§ Stored data:

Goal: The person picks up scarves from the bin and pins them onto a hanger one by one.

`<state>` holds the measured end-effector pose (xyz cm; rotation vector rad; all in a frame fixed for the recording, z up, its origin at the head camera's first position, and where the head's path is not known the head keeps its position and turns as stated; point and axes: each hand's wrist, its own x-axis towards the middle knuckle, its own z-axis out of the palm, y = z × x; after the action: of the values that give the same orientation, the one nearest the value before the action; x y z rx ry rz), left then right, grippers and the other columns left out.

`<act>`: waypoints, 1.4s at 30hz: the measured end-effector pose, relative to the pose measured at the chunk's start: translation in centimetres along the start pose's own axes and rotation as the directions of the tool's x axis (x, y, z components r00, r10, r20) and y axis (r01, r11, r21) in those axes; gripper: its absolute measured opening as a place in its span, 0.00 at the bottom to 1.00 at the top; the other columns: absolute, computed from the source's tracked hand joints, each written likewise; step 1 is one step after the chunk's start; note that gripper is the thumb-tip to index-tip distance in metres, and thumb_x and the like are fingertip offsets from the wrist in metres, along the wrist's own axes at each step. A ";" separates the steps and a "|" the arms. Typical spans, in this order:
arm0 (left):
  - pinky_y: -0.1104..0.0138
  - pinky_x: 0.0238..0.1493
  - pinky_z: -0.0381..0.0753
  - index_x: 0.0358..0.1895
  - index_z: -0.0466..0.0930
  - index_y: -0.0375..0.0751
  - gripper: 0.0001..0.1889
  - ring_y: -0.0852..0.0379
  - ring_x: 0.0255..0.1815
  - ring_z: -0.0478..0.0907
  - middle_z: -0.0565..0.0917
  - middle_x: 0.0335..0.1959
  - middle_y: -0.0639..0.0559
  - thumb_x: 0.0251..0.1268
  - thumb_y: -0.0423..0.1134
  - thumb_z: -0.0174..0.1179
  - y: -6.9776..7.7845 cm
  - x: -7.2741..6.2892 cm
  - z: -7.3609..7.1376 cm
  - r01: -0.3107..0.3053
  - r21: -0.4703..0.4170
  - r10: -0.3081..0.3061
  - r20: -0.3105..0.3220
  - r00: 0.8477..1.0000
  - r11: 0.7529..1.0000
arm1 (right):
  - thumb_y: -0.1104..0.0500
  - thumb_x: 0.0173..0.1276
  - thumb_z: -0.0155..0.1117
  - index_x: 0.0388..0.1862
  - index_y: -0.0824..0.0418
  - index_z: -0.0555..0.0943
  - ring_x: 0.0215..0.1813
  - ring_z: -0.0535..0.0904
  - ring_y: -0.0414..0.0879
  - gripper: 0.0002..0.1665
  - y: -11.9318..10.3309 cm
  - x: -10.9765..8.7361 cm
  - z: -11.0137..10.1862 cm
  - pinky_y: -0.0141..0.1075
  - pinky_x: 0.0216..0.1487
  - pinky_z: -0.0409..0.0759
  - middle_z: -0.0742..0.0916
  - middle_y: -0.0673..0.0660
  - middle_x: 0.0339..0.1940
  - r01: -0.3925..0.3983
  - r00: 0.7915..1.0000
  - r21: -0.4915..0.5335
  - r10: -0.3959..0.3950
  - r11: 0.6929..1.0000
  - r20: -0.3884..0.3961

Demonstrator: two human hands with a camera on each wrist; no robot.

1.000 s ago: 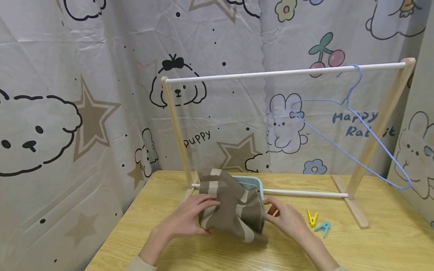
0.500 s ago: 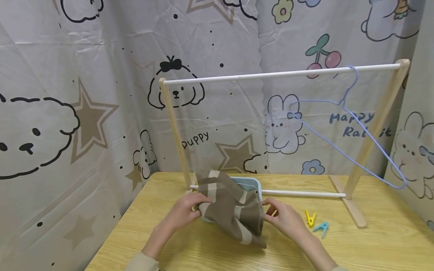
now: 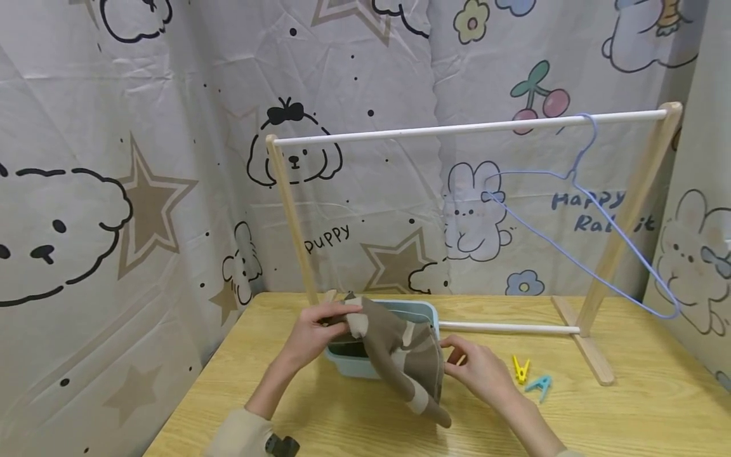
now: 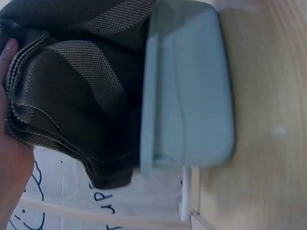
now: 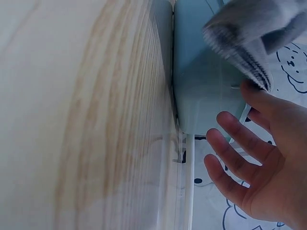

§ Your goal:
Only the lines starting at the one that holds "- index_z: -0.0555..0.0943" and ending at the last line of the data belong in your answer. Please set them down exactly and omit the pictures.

§ Solution:
  - index_z: -0.0555..0.0943
  - ring_x: 0.0215..0.1813
  - ring_z: -0.0535..0.0904
  - ring_y: -0.0414..0.0879
  - gripper: 0.0002..0.1665
  - y: -11.9318..10.3309 cm
  - x: -10.9765..8.7361 cm
  - z: -11.0137..10.1862 cm
  - pinky_y: -0.0141..0.1075
  - pinky_x: 0.0216..0.1487
  - pinky_z: -0.0409..0.0759
  - middle_z: -0.0742..0.0916
  - middle_y: -0.0673..0.0660
  - middle_x: 0.0339..0.1940
  - r01: -0.3925..0.3983
  - r00: 0.7915..1.0000
  - r21: -0.4915..0.5335
  - r10: -0.3959..0.3950
  - r11: 0.6929..1.0000
  - r20: -0.3884..0.3961

Demonstrator: two human hands with a camera on each wrist; no robot.

1.000 s ago: 
0.500 s ago: 
now: 
now: 
now: 

Nothing else belongs to the answer.